Ein weiterer „Wintertag“ in Norddeutschland. Bei Temperaturen um die 3°C und Wind aus Süd-West breche ich in Tönning auf. An diesen Wetterverhältnissen ändert sich den ganzen Tag nichts. Wenn ich das Glück habe im Windschatten zu laufen ist dieses Wetter sehr schön, aber die meiste Ziet bin ich auf dem Deich dem Wind voll ausgesetzt. Er kommt stets von hinten oder von der Seite. Direkter Gegenwind bläst mir nicht ins Gesicht. Nach der Hälfte der Strecke wünsche ich mir ein Cafe. Heiße Schokolade mit Sahne und ähnliche Wunschträume überkommen mich. Ich studiere die Landkarte und weiß doch ganz genau, dass sich alle verzeichneten Gaststätten im Winterschlaf befinden. Sogar die Nabustation öffnet nur nach Absprache.

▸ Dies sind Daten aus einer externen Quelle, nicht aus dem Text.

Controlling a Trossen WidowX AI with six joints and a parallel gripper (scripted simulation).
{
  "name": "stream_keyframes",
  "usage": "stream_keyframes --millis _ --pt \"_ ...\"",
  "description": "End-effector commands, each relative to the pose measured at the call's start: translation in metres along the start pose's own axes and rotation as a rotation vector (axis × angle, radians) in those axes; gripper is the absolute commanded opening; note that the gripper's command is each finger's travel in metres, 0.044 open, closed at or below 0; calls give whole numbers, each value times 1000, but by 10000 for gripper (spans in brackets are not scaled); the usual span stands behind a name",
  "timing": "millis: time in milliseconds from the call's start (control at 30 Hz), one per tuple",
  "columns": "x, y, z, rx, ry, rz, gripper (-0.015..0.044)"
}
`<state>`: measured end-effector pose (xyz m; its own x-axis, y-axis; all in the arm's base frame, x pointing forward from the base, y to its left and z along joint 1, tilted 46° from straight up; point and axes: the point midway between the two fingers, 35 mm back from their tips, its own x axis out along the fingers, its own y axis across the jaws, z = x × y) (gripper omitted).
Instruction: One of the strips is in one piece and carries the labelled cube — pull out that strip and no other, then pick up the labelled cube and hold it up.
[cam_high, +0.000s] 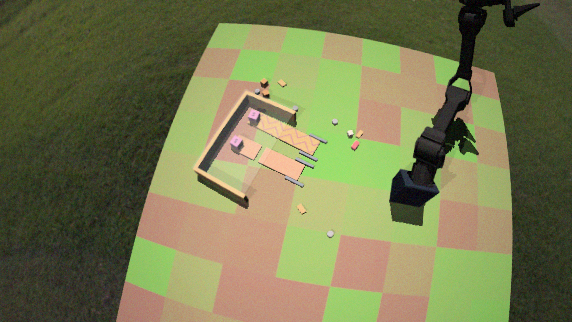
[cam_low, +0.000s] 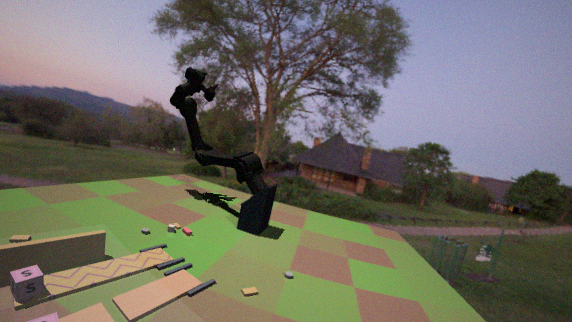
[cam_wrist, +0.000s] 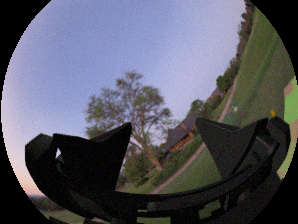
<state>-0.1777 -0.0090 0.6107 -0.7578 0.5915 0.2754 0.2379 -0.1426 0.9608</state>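
A zigzag-patterned strip (cam_high: 287, 133) (cam_low: 107, 268) lies unbroken on the table, with a pinkish-purple cube (cam_high: 254, 116) (cam_low: 27, 283) on its far end; that cube shows the letter S. Beside it a plain orange-pink strip is in two parts with a gap: a longer piece (cam_high: 282, 164) (cam_low: 155, 295) and a shorter piece (cam_high: 251, 149) (cam_low: 87, 315). The shorter piece carries a second pinkish-purple cube (cam_high: 236, 142), whose mark is too small to read surely. My gripper (cam_wrist: 164, 123) is open and empty, raised high and far from both strips, facing trees and sky.
A low three-sided wall (cam_high: 221, 131) surrounds the cube ends, open toward the arm. Dark bars (cam_high: 318, 138) (cam_high: 294, 181) flank the strips' near ends. Small scattered pieces include a red block (cam_high: 355, 145) (cam_low: 187, 231), a white block (cam_high: 350, 133) and a tan block (cam_high: 301, 209) (cam_low: 249, 291).
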Motion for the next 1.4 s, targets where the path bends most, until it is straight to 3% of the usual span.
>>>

Es fällt mir schwer im Hier und Jetzt glücklich zu sein. Erst nachdem ich in einem Unterstand mein Brot gegessen habe und anschließend meinen Laufrythmus wieder gefunden haben kann ich mich mit der Welt versöhnen.
Um 15:30 treffe ich nach 37618 Schritten bei Bauer Voß in St. Peter-Ording ein und werde mit den Worten: „Da kommt unser besonderer Wandergast“ begrüßt.
Jetzt freue ich mich auf Besuch aus Bremen.